在HRegionServer启动类的源码中,有如上代码,进行对RPCServer的初始化。
private void preRegistrationInitialization() {
//...
this.rpcClient = RpcClientFactory.createClient(conf, clusterId, new InetSocketAddress(
this.rpcServices.isa.getAddress(), 0), clusterConnection.getConnectionMetrics());
//...
}
在HRegionServer启动类的源码中,有如上代码,进行对RpcClient的初始化。
public MasterRpcServices(HMaster m) throws IOException {
super(m);
master = m;
}
建立HMaster,MasterRpcServices的构造方法调用父类RSRpcServices的构造方法
RSRpcServices(final HRegionServer rs, final LogDelegate ld) throws IOException {
final Configuration conf = rs.getConfiguration();
this.ld = ld;
regionServer = rs;
//...
final RpcSchedulerFactory rpcSchedulerFactory;
try {
rpcSchedulerFactory = getRpcSchedulerFactoryClass().asSubclass(RpcSchedulerFactory.class)
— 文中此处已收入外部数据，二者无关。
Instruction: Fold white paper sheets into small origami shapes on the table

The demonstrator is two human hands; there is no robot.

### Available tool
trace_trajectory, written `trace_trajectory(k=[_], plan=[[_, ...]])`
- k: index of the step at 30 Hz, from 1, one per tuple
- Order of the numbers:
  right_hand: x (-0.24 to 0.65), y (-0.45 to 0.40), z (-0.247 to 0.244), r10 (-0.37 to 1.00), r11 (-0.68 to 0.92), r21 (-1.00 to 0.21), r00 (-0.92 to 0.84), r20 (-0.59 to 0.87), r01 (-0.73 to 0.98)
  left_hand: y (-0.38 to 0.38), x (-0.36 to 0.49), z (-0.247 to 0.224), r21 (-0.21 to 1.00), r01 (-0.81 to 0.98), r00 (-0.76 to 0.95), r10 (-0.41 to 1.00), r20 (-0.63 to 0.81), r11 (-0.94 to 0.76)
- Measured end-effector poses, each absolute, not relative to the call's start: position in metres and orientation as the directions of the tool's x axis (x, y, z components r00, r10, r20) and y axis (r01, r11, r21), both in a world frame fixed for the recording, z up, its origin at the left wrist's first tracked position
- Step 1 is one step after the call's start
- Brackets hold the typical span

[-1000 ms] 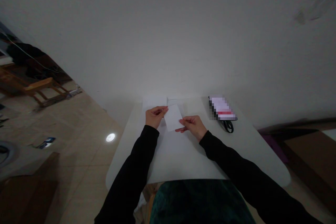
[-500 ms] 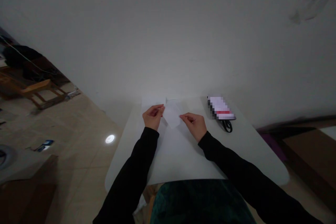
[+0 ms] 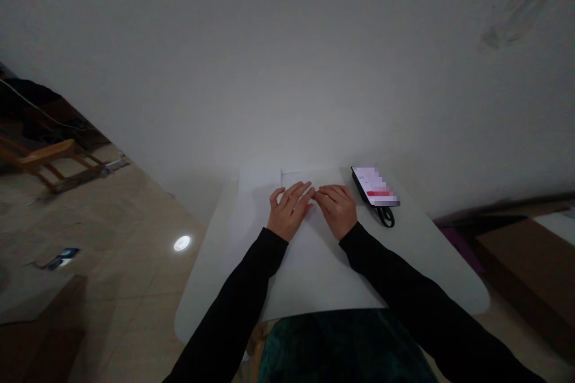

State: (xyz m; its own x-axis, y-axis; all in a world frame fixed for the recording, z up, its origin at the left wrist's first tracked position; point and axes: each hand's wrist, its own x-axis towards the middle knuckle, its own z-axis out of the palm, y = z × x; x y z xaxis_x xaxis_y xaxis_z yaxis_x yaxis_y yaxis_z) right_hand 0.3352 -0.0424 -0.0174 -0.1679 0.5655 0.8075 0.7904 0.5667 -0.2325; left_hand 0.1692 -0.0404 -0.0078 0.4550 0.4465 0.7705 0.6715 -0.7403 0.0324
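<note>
Nearly touching, left hand (image 3: 290, 212) and right hand (image 3: 336, 210) lie on white paper (image 3: 251, 209)

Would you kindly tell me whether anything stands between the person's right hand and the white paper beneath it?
Nothing visible does: the right hand lies flat directly on the white paper, next to the left hand. The phone lies off to the right hand's side, apart from it.

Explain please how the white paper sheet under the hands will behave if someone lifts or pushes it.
The white paper sheet looks thin, so it will probably droop if lifted by one edge. On the smooth table, it may slide easily when pushed.
</note>
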Motion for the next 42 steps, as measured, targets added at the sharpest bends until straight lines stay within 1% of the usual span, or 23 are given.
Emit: trace_trajectory(k=[2,4,7,11,17,20,22,24,26,27,28,30,32,33,37,42], plan=[[0.333,-0.043,-0.02,0.533,0.592,-0.152,-0.242,0.811,0.792,-0.04,0.17,-0.007,-0.013,0.618,0.545,0.417,0.728,-0.786],[0.331,-0.044,-0.022,0.514,0.608,-0.121,-0.274,0.813,0.784,-0.038,0.168,-0.008,0.003,0.592,0.56,0.414,0.717,-0.806],[0.328,-0.045,-0.023,0.501,0.621,-0.122,-0.272,0.821,0.774,-0.034,0.161,-0.011,0.027,0.606,0.544,0.439,0.715,-0.795],[0.326,-0.047,-0.022,0.506,0.626,-0.125,-0.279,0.816,0.77,-0.028,0.154,-0.014,0.018,0.637,0.54,0.462,0.703,-0.771],[0.325,-0.045,-0.021,0.508,0.621,-0.127,-0.273,0.817,0.773,-0.018,0.151,-0.012,0.089,0.622,0.507,0.486,0.712,-0.778],[0.336,-0.041,-0.018,0.497,0.61,-0.147,-0.231,0.836,0.779,-0.007,0.13,-0.014,0.154,0.658,0.404,0.519,0.753,-0.737],[0.347,-0.037,-0.016,0.497,0.572,-0.193,-0.149,0.855,0.797,0.002,0.108,-0.016,0.199,0.733,0.259,0.537,0.803,-0.651],[0.356,-0.033,-0.014,0.487,0.53,-0.244,-0.057,0.871,0.812,0.007,0.09,-0.017,0.208,0.81,0.122,0.506,0.854,-0.548],[0.36,-0.031,-0.015,0.482,0.522,-0.256,-0.034,0.875,0.814,0.007,0.084,-0.017,0.211,0.832,0.075,0.481,0.873,-0.513],[0.359,-0.031,-0.015,0.484,0.531,-0.251,-0.047,0.874,0.809,0.005,0.087,-0.016,0.193,0.824,0.103,0.475,0.874,-0.532],[0.357,-0.031,-0.016,0.486,0.549,-0.239,-0.073,0.871,0.801,0.002,0.094,-0.015,0.162,0.806,0.168,0.482,0.86,-0.57],[0.351,-0.033,-0.018,0.483,0.597,-0.217,-0.13,0.866,0.772,-0.006,0.115,-0.012,0.077,0.745,0.353,0.489,0.798,-0.663],[0.345,-0.036,-0.019,0.47,0.644,-0.209,-0.165,0.867,0.736,-0.013,0.137,-0.011,0.02,0.677,0.476,0.458,0.75,-0.736],[0.343,-0.037,-0.02,0.462,0.663,-0.208,-0.175,0.869,0.719,-0.015,0.145,-0.012,-0.001,0.647,0.511,0.433,0.743,-0.762],[0.337,-0.042,-0.019,0.424,0.7,-0.192,-0.183,0.887,0.688,-0.019,0.158,-0.015,-0.038,0.642,0.533,0.41,0.74,-0.766],[0.332,-0.047,-0.015,0.381,0.699,-0.095,-0.256,0.889,0.709,-0.025,0.157,-0.014,-0.093,0.651,0.555,0.389,0.735,-0.753]])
.getDeclaredConstructor().newInstance();
} catch (NoSuchMethodException |
// Creation of a HSA will force a resolve.
initialIsa = new InetSocketAddress(hostname, port);
bindAddress =
new InetSocketAddress(conf.get("hbase.regionserver.ipc.address", hostname), port);
}
//...
priority = createPriority();
//...
ConnectionUtils.setServerSideHConnectionRetriesConfig(conf, name, LOG);
rpcServer = createRpcServer(rs, rpcSchedulerFactory, bindAddress, name);
rpcServer.setRsRpcServices(this);
//...
通过regionServer=rs
设定好HRegionServer;
接下来RpcSchedulerFactory rpcSchedulerFactory=...
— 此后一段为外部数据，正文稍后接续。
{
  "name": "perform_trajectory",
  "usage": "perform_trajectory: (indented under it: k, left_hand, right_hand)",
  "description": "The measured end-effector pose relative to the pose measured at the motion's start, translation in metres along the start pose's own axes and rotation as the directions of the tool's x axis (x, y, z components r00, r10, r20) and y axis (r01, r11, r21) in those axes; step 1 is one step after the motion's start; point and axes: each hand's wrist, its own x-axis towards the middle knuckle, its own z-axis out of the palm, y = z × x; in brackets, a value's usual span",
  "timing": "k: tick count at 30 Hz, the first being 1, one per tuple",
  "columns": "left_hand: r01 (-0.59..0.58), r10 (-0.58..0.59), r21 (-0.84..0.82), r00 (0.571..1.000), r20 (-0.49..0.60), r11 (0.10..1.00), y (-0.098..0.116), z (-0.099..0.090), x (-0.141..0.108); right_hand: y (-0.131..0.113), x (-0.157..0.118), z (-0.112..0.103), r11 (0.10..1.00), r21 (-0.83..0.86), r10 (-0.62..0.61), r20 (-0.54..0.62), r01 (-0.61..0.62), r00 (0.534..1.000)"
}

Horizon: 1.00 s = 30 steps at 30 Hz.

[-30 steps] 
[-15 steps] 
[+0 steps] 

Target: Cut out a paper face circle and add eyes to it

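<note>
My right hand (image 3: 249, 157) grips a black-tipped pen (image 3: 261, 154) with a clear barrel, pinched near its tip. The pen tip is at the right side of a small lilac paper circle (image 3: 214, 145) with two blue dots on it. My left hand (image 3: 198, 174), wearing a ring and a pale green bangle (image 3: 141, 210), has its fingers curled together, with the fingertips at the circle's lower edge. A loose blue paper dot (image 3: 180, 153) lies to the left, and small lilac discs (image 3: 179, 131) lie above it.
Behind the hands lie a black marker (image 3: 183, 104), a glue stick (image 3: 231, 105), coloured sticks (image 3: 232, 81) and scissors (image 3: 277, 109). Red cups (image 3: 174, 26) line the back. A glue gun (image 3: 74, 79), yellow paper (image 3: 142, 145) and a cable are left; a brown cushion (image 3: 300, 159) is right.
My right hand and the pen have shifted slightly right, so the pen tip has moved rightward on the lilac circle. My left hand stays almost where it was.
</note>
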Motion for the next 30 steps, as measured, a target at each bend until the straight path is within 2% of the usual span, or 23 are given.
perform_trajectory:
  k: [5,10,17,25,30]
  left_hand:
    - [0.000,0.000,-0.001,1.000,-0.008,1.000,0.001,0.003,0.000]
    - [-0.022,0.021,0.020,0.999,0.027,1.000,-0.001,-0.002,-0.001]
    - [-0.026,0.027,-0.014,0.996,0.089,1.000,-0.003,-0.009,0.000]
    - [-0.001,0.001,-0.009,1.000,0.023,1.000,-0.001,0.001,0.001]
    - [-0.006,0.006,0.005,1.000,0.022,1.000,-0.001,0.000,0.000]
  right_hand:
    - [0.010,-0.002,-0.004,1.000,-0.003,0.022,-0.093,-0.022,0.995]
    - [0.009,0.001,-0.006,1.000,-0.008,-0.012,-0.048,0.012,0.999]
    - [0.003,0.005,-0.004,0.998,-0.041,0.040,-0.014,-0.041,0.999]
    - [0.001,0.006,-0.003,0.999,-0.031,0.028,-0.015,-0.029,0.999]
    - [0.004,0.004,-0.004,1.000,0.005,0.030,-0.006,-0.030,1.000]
初始化RpcSchedurFactory,反射hbase.region.server.rpc.scheduler.factory.class指定的类,并默认使用SimpleRpcSchedulerFactory;
在调度请求时,使用priority=createPriority()
优先级函数,并通过ConnectionUtils.setServerSideHConnectionRetiresConfig
设置访问时的重试次数
public SimpleRpcServer(final Server server, final String name,
final List<BlockingServiceAndInterface> services,
final InetSocketAddress bindAddress, Configuration conf,
RpcScheduler scheduler, boolean reservoirEnabled) throws IOException {
super(server, name, services, bindAddress, conf, scheduler, reservoirEnabled);
this.socketSendBufferSize = 0;
this.readThreads = conf.getInt("hbase.ipc.server.read.threadpool.size", 10);
this.purgeTimeout = conf.getLong("hbase.ipc.client.call.purge.timeout",
2 * HConstants.DEFAULT_HBASE_RPC_TIMEOUT);
// Start the listener here and let it bind to the port
listener = new Listener(name);
this.port = listener.getAddress().getPort();
// Create the responder here
responder = new SimpleRpcServerResponder(this);
connectionManager = new ConnectionManager();
initReconfigurable(conf);
this.scheduler.init(new RpcSchedulerContext(this));
}
该构造函数为RpcServer实现的RpcServerInterface接口,进行Listener、Responder的设置,同时调用方通过RpcSchedulerFactory创建,设置Scheduler。
2、Listener
Listener负责监听请求,对于获取到的请求,交由reader负责读取。
private class Listener extends Thread {
private ServerSocketChannel acceptChannel = null; //the accept channel
private Selector selector = null; //the selector that we use for the server
private Reader[] readers = null;
private int currentReader = 0;
private final int readerPendingConnectionQueueLength;
private ExecutorService readPool;
public Listener(final String name) throws IOException {
super(name);
//...
acceptChannel = ServerSocketChannel.open();
acceptChannel.configureBlocking(false);
// Bind the server socket to the binding addrees (can be different from the default interface)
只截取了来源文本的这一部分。